Dataset records
****************************************
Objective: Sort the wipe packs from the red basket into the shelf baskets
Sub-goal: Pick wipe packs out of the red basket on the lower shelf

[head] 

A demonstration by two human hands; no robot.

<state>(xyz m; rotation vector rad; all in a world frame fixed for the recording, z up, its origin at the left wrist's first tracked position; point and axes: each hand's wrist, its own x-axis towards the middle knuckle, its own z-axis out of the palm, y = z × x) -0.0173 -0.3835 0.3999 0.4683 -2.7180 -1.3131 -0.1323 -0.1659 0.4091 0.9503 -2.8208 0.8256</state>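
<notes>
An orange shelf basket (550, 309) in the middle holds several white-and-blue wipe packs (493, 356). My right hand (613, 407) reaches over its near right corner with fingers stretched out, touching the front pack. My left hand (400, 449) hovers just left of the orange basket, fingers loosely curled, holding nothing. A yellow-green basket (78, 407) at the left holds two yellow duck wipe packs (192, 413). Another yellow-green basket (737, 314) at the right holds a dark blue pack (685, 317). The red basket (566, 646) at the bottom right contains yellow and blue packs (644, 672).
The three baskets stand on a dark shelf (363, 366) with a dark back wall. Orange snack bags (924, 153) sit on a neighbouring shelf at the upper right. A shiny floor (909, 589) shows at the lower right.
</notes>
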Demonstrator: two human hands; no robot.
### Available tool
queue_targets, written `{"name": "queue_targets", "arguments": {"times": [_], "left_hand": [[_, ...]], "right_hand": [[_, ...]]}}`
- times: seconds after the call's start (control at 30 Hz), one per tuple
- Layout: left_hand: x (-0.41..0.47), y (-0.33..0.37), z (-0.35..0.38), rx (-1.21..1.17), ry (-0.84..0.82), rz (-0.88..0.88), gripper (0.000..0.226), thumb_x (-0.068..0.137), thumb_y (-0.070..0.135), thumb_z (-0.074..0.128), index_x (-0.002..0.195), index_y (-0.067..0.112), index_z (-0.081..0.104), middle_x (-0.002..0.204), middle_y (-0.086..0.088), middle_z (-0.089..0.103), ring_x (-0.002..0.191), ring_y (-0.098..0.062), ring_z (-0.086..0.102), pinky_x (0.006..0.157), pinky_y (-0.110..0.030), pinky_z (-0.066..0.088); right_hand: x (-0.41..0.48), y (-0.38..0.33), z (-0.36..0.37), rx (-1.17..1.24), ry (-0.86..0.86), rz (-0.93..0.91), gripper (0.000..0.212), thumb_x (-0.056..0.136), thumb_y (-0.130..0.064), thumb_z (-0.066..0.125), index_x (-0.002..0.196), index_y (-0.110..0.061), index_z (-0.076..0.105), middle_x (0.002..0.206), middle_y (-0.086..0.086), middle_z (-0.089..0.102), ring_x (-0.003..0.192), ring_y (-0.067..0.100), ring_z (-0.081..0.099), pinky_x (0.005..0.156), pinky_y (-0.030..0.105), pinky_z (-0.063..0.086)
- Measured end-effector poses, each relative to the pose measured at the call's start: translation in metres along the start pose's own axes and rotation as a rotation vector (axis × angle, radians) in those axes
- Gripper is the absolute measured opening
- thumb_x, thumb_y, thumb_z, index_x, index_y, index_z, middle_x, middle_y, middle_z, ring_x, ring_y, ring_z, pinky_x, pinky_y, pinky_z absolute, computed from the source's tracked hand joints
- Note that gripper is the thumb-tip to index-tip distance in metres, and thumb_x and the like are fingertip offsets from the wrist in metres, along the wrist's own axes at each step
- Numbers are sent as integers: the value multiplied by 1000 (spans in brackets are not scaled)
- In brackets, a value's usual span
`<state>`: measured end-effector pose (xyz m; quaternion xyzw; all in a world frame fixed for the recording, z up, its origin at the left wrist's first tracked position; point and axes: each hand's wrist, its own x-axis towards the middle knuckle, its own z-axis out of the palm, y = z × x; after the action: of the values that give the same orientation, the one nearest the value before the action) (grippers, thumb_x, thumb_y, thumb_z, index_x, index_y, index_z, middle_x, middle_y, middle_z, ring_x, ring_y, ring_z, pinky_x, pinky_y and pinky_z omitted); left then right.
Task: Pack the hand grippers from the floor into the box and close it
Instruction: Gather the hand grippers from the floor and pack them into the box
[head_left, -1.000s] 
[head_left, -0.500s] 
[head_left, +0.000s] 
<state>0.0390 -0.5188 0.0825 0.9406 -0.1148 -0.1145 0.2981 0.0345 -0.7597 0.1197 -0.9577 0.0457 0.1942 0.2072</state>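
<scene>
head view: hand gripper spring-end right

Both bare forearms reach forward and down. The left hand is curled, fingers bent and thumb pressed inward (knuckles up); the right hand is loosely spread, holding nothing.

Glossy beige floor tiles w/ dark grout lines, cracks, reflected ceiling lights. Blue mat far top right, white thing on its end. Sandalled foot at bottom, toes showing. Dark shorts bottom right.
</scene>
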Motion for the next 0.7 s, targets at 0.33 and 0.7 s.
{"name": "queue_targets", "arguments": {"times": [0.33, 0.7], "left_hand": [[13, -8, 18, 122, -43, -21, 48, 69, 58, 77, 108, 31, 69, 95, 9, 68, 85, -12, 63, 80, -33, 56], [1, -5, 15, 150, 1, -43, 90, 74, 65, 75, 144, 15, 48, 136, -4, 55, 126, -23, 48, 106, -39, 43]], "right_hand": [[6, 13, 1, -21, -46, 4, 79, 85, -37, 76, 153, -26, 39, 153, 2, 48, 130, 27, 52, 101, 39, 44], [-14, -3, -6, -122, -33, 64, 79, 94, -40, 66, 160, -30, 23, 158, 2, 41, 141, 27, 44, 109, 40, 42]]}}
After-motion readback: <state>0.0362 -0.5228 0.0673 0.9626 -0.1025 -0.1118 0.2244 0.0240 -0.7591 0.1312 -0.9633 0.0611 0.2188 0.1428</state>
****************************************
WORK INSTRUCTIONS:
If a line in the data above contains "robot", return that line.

OUTPUT OF THE EXERCISE:
A demonstration by two human hands; no robot.
Demonstrator: two human hands; no robot.

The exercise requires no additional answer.